▸ **To do**
Reproduce each line from the first in the data through the line that contains "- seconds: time" exactly; give nothing else.

START Extracted material

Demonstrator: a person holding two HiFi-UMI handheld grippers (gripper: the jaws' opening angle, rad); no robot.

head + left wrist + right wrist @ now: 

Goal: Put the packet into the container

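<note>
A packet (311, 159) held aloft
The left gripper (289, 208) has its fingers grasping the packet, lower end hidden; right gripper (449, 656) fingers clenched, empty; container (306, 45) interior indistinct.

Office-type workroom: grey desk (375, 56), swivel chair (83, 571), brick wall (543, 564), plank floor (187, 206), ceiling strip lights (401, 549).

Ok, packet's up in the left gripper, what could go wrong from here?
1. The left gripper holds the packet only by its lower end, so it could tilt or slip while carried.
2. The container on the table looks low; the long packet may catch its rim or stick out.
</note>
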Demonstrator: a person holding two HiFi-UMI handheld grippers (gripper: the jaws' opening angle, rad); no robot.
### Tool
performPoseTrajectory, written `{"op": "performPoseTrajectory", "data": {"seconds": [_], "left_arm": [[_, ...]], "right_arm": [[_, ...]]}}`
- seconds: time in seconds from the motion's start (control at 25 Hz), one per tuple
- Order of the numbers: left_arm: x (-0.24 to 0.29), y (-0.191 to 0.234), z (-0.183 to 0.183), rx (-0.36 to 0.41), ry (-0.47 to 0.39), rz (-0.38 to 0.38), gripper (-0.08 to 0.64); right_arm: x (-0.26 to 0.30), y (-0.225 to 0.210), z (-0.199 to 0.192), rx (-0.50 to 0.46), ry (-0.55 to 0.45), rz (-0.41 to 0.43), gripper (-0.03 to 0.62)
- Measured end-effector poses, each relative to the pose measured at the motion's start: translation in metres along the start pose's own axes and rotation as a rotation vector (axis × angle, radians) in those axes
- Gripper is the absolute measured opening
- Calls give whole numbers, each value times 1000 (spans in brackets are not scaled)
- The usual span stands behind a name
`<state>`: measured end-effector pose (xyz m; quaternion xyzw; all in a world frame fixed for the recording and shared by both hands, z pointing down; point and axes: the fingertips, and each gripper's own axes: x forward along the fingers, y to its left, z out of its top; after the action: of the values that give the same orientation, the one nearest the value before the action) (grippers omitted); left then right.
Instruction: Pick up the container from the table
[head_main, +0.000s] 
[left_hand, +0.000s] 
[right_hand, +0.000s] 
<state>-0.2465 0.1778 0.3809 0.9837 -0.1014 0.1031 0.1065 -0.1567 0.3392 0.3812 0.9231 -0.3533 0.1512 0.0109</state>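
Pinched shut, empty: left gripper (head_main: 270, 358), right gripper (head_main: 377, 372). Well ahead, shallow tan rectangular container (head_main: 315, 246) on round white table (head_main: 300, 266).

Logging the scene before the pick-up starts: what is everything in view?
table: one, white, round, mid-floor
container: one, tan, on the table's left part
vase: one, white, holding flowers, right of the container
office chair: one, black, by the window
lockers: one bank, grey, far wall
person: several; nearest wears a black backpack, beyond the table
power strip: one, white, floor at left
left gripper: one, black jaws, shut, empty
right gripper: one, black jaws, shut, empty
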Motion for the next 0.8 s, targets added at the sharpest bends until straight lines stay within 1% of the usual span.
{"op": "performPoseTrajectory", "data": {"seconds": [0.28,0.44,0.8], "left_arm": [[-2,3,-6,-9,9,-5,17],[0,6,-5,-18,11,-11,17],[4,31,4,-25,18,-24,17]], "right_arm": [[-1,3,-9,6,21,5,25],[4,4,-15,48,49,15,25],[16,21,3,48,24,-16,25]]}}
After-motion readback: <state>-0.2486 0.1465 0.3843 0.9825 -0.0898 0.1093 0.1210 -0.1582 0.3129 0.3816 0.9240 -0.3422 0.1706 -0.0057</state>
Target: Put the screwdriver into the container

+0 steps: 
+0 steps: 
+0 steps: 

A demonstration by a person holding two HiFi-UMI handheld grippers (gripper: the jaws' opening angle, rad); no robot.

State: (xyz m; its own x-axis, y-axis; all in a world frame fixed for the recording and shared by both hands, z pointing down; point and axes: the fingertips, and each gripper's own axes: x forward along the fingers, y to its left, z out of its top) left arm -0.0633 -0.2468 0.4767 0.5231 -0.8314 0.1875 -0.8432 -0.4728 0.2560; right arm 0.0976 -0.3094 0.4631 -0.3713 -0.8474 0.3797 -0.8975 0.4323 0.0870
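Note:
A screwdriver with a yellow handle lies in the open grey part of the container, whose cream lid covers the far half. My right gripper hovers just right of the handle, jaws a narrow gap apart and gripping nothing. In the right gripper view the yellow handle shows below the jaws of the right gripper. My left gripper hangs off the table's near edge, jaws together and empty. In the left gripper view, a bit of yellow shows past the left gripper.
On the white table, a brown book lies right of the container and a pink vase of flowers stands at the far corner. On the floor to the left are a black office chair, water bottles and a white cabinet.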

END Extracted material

▸ **Final answer**
Demonstrator: a person holding two HiFi-UMI handheld grippers (gripper: the jaws' opening angle, rad); no robot.

head + left wrist + right wrist @ now: 

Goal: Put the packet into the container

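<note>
A packet (311, 159) held aloft
The left gripper (289, 208) has its fingers grasping the packet, lower end hidden; right gripper (449, 656) fingers clenched, empty; container (306, 45) interior indistinct.

Office-type workroom: grey desk (375, 56), swivel chair (83, 571), brick wall (543, 564), plank floor (187, 206), ceiling strip lights (401, 549).

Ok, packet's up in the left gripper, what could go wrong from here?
1. The left gripper holds the packet only by its lower end, so it could tilt or slip while carried.
2. The container on the table looks low; the long packet may catch its rim or stick out.
</note>
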Demonstrator: a person holding two HiFi-UMI handheld grippers (gripper: the jaws' opening angle, rad); no robot.
### Tool
performPoseTrajectory, written `{"op": "performPoseTrajectory", "data": {"seconds": [_], "left_arm": [[_, ...]], "right_arm": [[_, ...]]}}`
- seconds: time in seconds from the motion's start (control at 25 Hz), one per tuple

What precedes this is the full answer.